YOUR OBJECTIVE: Reproduce all of the data exactly as written.

INFORMATION SUPPLIED:
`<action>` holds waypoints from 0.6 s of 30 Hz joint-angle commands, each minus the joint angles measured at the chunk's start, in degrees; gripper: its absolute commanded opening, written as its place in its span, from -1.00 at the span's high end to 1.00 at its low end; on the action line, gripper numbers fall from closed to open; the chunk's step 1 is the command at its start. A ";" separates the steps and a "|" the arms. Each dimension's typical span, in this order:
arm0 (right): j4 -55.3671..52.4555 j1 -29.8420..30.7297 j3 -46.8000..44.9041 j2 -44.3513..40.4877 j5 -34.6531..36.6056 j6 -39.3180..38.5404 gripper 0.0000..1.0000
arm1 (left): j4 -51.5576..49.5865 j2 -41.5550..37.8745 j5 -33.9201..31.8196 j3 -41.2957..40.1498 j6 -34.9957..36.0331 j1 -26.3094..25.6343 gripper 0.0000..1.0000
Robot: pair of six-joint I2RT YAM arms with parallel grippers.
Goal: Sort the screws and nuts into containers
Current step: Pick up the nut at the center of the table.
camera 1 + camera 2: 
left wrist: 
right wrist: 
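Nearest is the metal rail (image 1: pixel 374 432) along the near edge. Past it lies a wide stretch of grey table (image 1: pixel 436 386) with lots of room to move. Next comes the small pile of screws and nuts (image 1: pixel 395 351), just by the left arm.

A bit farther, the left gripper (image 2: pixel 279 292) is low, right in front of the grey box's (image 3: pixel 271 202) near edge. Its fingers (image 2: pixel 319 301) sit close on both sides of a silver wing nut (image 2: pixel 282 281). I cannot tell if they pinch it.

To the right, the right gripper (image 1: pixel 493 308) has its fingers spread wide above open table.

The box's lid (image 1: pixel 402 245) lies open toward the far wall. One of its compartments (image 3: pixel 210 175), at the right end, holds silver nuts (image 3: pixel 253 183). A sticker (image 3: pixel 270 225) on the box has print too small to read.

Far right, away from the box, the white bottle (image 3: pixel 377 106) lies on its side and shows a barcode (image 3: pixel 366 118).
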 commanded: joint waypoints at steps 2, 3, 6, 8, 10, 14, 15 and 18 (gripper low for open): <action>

ANSWER AREA:
`<action>` holds waypoints from 0.6 s of 30 Hz joint-angle commands, each minus the joint angles measured at the chunk's start, in degrees; gripper: its absolute commanded opening, written as its place in its span, from -1.00 at the span's high end to 1.00 at its low end; on the action line, gripper numbers fall from closed to open; the chunk's step 1 is the command at its start. A ";" separates the steps and a "|" the arms. Each dimension's typical span, in this order:
arm0 (right): j4 -55.3671..52.4555 j1 -29.8420..30.7297 j3 -46.8000..44.9041 j2 -44.3513..40.4877 j5 -34.6531..36.6056 j6 -39.3180..38.5404 gripper 0.0000..1.0000
arm1 (left): j4 -51.5576..49.5865 j2 -41.5550..37.8745 j5 -33.9201..31.8196 j3 -41.2957..40.1498 j6 -34.9957..36.0331 j1 -26.3094..25.6343 gripper 0.0000..1.0000
Robot: pair of six-joint I2RT YAM arms with parallel grippers.
Goal: Sort the screws and nuts into containers
Current step: Pick up the nut at the center of the table.
camera 1 + camera 2: 
left wrist: 
right wrist: 
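Nearest is the metal rail (image 1: pixel 374 432) along the near edge. Past it lies a wide stretch of grey table (image 1: pixel 436 386) with lots of room to move. Next comes the small pile of screws and nuts (image 1: pixel 395 351), just by the left arm.

A bit farther, the left gripper (image 2: pixel 279 292) is low, right in front of the grey box's (image 3: pixel 271 202) near edge. Its fingers (image 2: pixel 319 301) sit close on both sides of a silver wing nut (image 2: pixel 282 281). I cannot tell if they pinch it.

To the right, the right gripper (image 1: pixel 493 308) has its fingers spread wide above open table.

The box's lid (image 1: pixel 402 245) lies open toward the far wall. One of its compartments (image 3: pixel 210 175), at the right end, holds silver nuts (image 3: pixel 253 183). A sticker (image 3: pixel 270 225) on the box has print too small to read.

Far right, away from the box, the white bottle (image 3: pixel 377 106) lies on its side and shows a barcode (image 3: pixel 366 118).
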 commanded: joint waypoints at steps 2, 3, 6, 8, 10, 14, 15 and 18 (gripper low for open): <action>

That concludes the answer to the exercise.